Task instructions:
Copy out the lines of the records below, and only those lines, from the one with "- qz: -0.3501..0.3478" through the one with "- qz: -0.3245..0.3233", exactly as they appear.

Listed entries:
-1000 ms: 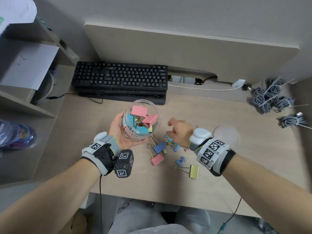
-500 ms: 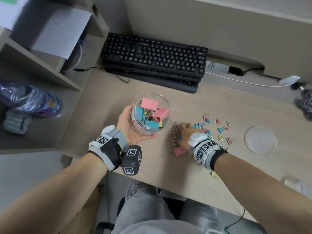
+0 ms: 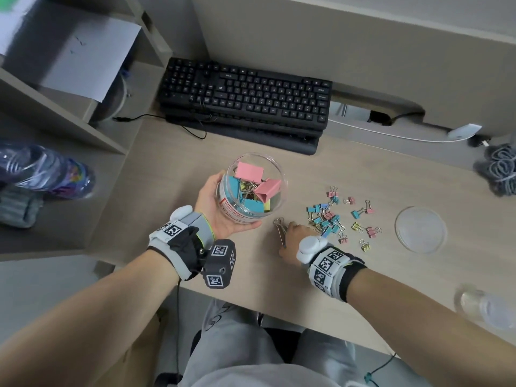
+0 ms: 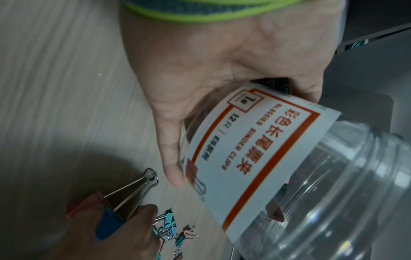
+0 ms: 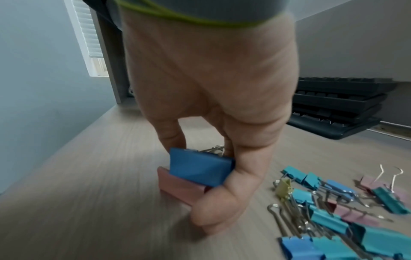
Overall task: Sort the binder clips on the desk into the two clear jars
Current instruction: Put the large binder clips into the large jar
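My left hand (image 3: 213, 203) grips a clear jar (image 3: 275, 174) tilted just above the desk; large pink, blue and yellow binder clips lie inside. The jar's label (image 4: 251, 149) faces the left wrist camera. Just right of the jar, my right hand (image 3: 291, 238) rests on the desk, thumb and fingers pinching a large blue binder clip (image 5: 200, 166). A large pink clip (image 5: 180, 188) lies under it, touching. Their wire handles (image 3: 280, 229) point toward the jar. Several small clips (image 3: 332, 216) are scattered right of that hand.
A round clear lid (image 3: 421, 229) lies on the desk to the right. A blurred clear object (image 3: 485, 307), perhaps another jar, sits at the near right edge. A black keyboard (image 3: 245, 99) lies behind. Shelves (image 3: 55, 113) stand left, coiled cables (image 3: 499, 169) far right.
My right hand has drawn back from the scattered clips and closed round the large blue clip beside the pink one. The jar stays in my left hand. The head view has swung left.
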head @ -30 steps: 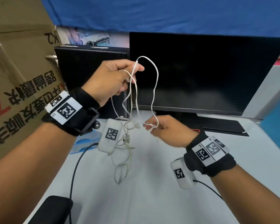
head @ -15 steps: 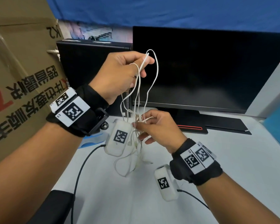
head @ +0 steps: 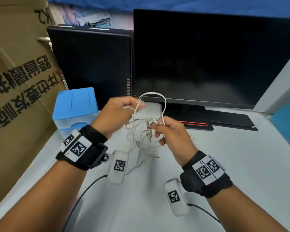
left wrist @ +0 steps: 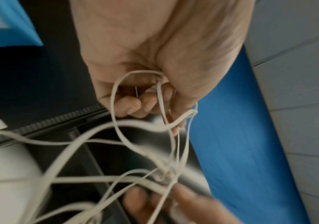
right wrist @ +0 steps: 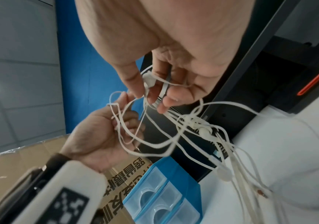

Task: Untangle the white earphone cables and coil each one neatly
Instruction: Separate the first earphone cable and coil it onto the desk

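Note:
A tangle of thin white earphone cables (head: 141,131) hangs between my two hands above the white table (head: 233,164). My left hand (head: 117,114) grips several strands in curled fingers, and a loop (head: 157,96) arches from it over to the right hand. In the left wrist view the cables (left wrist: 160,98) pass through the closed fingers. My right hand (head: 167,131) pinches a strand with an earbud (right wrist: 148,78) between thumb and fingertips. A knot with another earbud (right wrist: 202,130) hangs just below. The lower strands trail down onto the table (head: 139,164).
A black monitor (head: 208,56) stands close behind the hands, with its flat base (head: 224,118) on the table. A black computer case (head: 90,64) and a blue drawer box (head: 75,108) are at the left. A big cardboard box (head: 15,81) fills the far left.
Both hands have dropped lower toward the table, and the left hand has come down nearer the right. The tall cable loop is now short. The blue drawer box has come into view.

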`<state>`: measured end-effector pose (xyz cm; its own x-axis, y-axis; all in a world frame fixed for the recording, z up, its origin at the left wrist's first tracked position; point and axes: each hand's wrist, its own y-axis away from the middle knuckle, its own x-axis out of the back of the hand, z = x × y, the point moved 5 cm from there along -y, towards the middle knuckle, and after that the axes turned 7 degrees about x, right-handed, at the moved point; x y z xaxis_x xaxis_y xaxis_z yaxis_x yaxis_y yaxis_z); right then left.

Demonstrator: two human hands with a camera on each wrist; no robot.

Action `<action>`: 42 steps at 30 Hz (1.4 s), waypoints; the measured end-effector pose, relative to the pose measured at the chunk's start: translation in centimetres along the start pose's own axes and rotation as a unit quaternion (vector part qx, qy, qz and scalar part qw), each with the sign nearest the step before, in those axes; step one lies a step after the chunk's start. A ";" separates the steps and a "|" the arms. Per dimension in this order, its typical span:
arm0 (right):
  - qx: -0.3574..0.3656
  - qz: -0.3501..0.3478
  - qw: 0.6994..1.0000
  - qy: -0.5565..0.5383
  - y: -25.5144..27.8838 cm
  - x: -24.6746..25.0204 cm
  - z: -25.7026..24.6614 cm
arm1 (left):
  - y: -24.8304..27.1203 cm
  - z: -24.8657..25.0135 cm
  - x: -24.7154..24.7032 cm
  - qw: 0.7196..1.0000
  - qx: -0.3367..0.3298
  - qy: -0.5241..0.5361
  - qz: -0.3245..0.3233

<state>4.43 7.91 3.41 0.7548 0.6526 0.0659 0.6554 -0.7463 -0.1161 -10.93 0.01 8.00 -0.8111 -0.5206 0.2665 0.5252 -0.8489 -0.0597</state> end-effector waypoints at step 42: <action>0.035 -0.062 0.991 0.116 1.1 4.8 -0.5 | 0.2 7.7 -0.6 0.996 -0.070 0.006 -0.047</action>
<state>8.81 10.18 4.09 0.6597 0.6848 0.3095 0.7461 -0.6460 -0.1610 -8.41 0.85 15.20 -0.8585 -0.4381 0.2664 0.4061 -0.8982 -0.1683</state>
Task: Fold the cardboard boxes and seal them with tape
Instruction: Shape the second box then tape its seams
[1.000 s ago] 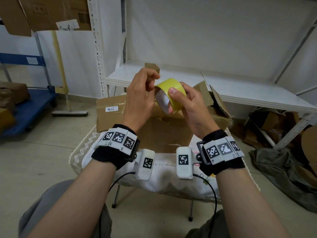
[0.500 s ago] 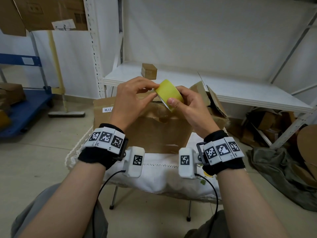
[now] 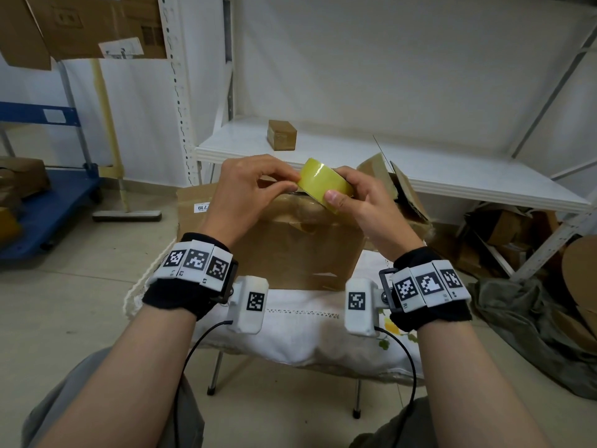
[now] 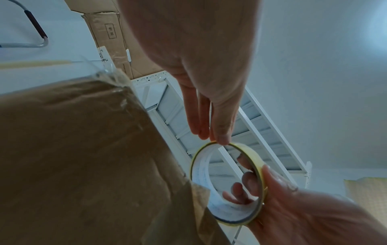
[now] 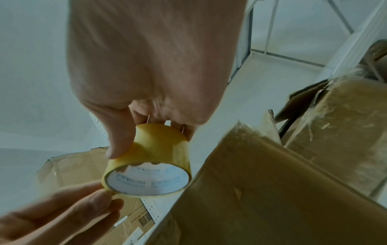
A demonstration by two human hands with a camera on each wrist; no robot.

Expected answer:
  - qz: -0.3501..0.3478
  - qw: 0.6994..1.0000
  - qy: -0.5565..0.5383
  - y: -25.5144..27.8838 cm
  - x: -24.6746..25.0204 cm
  - z: -25.7026..24.6614 cm
arm1 (left):
  - y: -24.8304..27.1203 cm
  - z: -24.8657..25.0135 cm
  - x: -24.7154..24.7032 cm
  - qw: 0.7196..1.0000
  - qx: -0.3367..0.3298
  - qy: -0.5241..0.5361
  - qz: -0.3245..0.3233

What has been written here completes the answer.